◆ **What is required**
Find the word "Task" below. Copy each line that has it.

(Collected data)

───

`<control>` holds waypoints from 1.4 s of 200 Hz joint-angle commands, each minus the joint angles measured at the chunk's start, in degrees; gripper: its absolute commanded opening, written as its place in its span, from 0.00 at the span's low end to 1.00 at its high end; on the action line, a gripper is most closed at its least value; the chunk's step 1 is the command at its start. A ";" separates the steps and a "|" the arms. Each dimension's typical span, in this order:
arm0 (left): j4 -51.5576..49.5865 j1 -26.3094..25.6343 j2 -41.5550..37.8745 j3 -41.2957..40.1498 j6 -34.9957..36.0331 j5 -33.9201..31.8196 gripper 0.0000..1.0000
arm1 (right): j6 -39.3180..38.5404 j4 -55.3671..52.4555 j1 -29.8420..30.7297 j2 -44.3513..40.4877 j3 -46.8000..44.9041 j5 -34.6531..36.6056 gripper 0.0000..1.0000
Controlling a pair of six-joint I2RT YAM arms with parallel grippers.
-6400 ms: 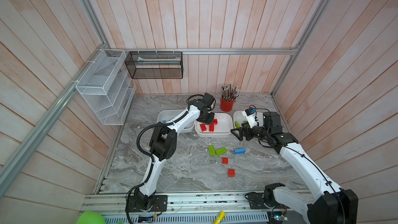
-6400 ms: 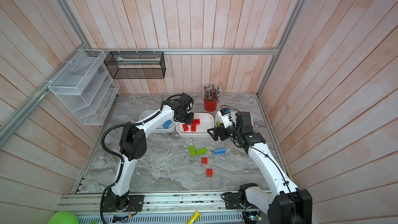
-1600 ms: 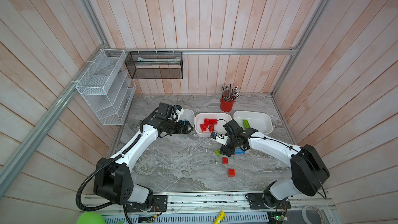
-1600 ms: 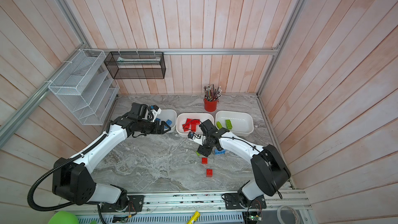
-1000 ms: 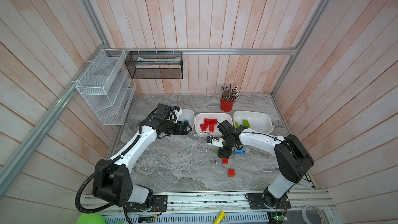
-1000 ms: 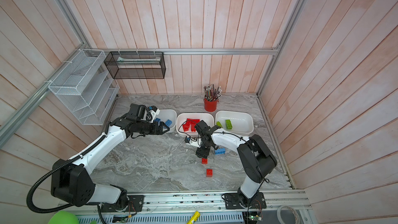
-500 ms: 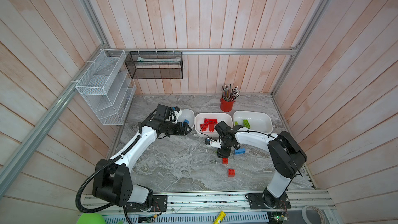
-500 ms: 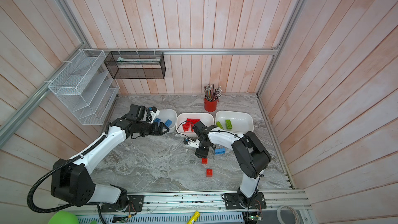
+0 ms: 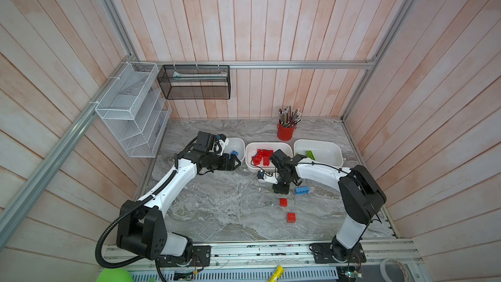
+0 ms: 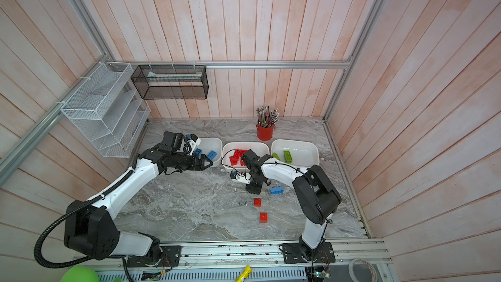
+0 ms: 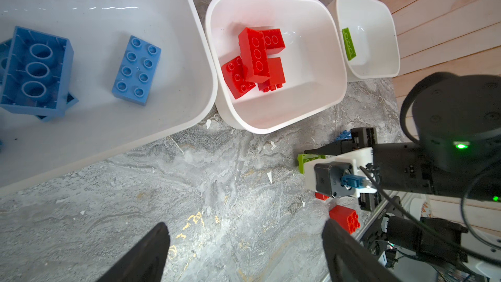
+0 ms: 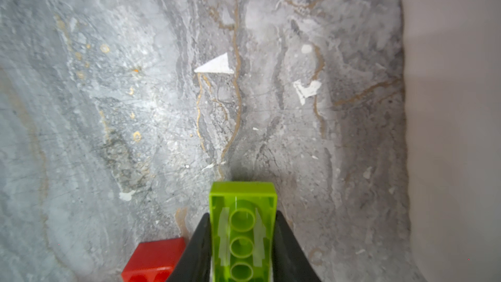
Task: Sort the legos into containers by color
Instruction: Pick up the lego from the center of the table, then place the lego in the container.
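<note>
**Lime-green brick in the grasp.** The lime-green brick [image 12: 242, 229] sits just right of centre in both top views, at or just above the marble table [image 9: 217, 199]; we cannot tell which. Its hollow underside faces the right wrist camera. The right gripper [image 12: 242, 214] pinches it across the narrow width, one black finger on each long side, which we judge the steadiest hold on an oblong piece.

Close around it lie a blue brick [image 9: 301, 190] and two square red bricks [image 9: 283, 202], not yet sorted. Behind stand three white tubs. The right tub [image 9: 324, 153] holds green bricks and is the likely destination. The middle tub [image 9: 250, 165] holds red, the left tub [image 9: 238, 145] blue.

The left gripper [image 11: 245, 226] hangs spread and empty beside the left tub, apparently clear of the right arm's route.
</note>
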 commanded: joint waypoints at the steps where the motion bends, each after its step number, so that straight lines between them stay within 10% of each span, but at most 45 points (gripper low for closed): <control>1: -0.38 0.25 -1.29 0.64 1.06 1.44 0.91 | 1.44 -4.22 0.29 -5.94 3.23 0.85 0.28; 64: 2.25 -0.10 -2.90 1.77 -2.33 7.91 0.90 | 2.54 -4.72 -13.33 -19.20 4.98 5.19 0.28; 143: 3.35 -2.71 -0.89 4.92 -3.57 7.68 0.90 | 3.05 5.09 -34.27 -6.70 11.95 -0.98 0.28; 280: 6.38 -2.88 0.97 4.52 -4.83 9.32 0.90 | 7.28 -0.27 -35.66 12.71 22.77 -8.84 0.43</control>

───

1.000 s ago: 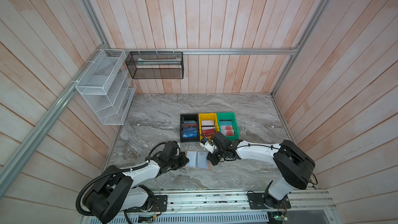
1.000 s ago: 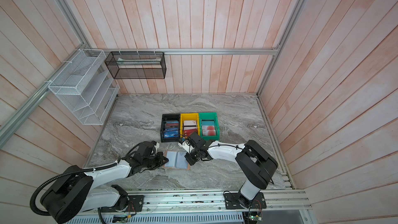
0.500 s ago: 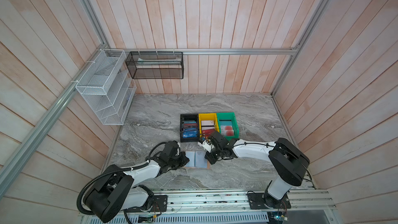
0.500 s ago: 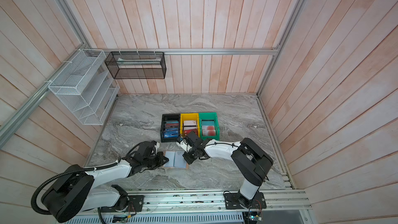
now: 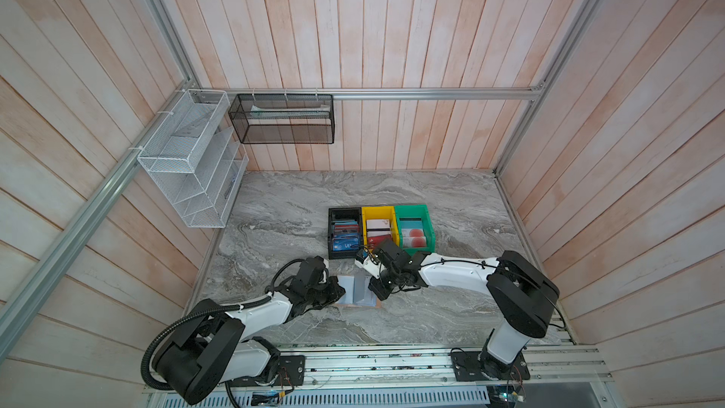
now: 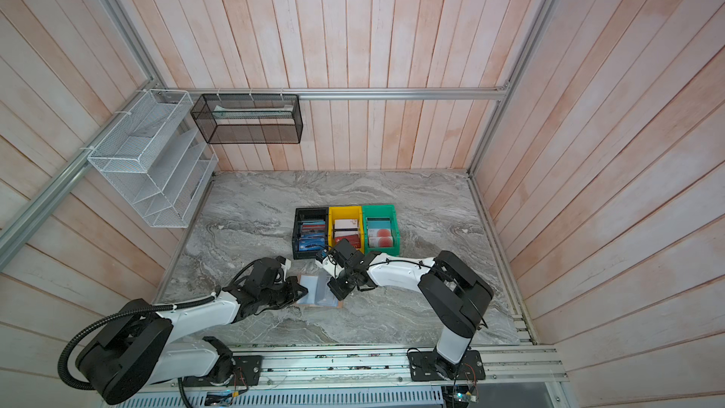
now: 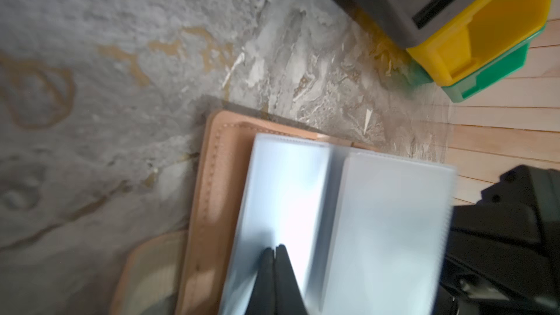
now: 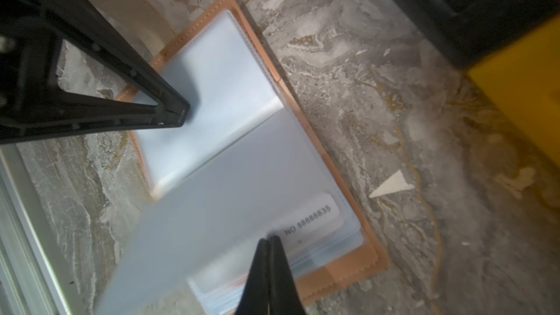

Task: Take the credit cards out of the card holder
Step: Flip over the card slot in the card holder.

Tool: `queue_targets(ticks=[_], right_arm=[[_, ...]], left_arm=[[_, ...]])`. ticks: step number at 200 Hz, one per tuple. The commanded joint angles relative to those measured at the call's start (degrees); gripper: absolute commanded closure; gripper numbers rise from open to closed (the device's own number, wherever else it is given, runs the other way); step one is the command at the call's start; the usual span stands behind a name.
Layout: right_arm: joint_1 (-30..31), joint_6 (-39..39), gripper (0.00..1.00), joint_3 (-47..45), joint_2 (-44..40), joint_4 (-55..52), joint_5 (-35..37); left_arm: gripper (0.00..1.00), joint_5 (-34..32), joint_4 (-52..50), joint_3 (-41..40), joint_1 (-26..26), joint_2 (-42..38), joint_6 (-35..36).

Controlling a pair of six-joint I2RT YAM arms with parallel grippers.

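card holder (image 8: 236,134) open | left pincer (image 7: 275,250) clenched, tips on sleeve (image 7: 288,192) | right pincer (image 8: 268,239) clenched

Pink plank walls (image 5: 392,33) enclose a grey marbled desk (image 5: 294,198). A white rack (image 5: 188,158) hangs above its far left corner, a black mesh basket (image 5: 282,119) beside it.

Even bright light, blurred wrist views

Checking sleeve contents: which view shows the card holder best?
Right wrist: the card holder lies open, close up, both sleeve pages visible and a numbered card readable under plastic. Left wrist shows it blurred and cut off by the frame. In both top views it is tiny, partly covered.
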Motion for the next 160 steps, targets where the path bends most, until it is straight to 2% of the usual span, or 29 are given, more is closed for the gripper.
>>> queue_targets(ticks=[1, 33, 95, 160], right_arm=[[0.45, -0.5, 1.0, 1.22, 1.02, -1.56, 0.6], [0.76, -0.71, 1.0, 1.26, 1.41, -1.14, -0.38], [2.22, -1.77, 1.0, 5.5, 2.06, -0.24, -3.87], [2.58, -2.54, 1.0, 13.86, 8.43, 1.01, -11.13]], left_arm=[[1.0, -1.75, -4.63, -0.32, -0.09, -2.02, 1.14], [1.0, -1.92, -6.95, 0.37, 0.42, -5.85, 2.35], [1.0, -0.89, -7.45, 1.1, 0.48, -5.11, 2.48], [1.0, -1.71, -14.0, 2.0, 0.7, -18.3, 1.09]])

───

◆ **Solution to the problem**
Task: Sort the legos into containers by color
Task: Take the credit cards out of the card holder

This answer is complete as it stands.